## Brief
Please, without any pictures, set down exactly the part of the listing below that opens with the line containing "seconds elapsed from" and closes with the line containing "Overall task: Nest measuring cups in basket".

## Data shown
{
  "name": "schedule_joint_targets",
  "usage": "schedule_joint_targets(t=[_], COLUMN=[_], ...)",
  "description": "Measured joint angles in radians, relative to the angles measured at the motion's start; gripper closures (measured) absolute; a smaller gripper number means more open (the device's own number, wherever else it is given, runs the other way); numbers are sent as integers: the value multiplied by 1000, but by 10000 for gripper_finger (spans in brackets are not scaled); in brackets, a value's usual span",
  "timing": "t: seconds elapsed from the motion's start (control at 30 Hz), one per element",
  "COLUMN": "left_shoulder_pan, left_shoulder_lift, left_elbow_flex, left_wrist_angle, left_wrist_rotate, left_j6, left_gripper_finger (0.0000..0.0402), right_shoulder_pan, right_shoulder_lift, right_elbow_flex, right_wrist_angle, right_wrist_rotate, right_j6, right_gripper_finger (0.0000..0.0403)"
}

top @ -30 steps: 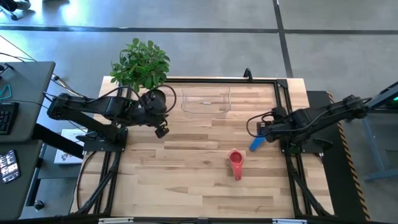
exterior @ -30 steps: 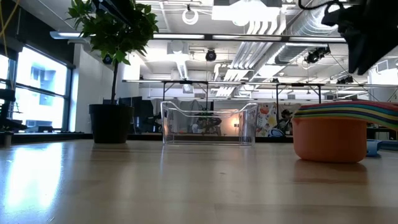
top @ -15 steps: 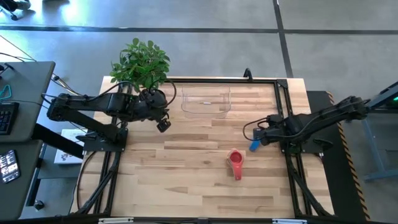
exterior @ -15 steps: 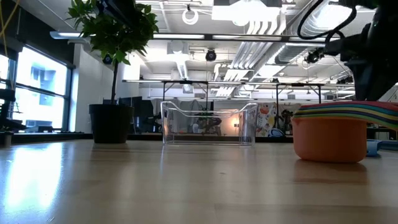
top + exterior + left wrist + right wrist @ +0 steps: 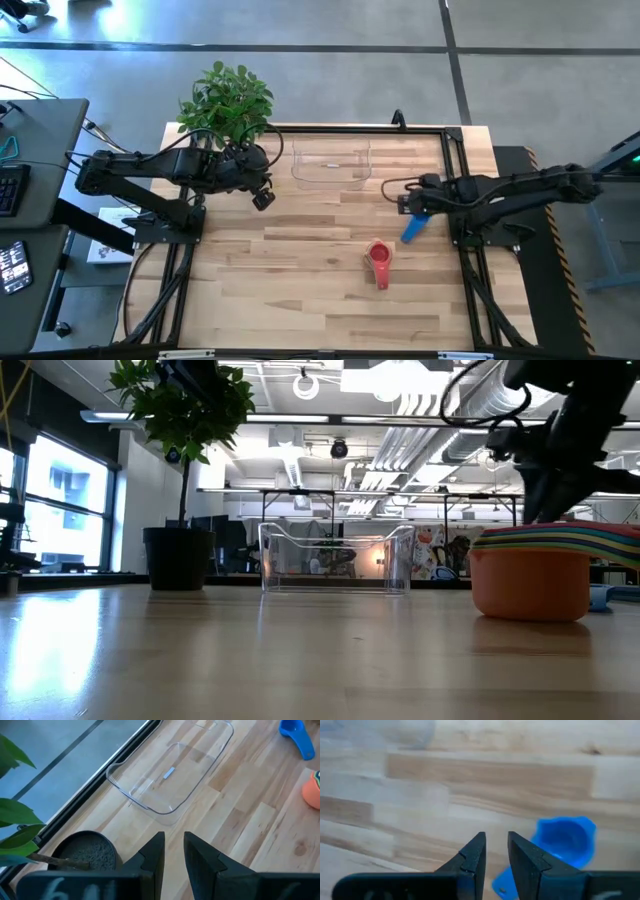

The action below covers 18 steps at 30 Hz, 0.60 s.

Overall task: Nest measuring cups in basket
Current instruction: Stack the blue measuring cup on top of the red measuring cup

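Hovering beside the blue cup (image 5: 412, 229), the right hand (image 5: 404, 204) has its fingers nearly together, grasping nothing; a careless descent could knock the cup aside. The left hand (image 5: 262, 199), also narrowly parted and empty, waits near the plant pot (image 5: 82, 851). The basket (image 5: 331, 163) holds nothing; the stacked cups (image 5: 380, 262) sit mid-worktop (image 5: 300, 270).

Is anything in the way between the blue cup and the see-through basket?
Nothing visible is. The blue measuring cup lies alone on the wooden table, and only bare boards lie between it and the clear basket at the far edge. The right gripper hovers by the cup, holding nothing. The stacked cups sit off to the near side.
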Motion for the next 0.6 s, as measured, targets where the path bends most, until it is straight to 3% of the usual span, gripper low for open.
schedule_joint_targets(t=[0.2,0.37,0.6], left_shoulder_pan=[0,0,0], left_shoulder_lift=[0,0,0], left_elbow_flex=[0,0,0], left_wrist_angle=[0,0,0], left_wrist_rotate=[0,-7,-26], left_j6=[43,43,75], left_gripper_finger=[339,339,339], right_shoulder_pan=[-102,-176,-244], right_shoulder_lift=[0,41,150], right_elbow_flex=[7,7,8], right_wrist_angle=[65,73,242], right_wrist_rotate=[-29,-135,-279], right_j6=[-103,-201,-339], right_gripper_finger=[329,329,329])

## Solution to the problem
  "timing": "t: seconds elapsed from the motion's start (control at 30 Hz), one per element",
  "COLUMN": "left_shoulder_pan, left_shoulder_lift, left_elbow_flex, left_wrist_angle, left_wrist_rotate, left_j6, left_gripper_finger (0.0000..0.0402), right_shoulder_pan, right_shoulder_lift, right_elbow_flex, right_wrist_angle, right_wrist_rotate, right_j6, right_gripper_finger (0.0000..0.0403)"
}

top @ -30 steps: 
exterior @ -30 steps: 
top @ -15 steps: 
exterior @ -15 steps: 
top + exterior + left wrist + right wrist @ +0 steps: 

The action below covers 18 steps at 30 Hz, 0.60 s.

Overall task: Nest measuring cups in basket

This response is complete, and nothing else is pending.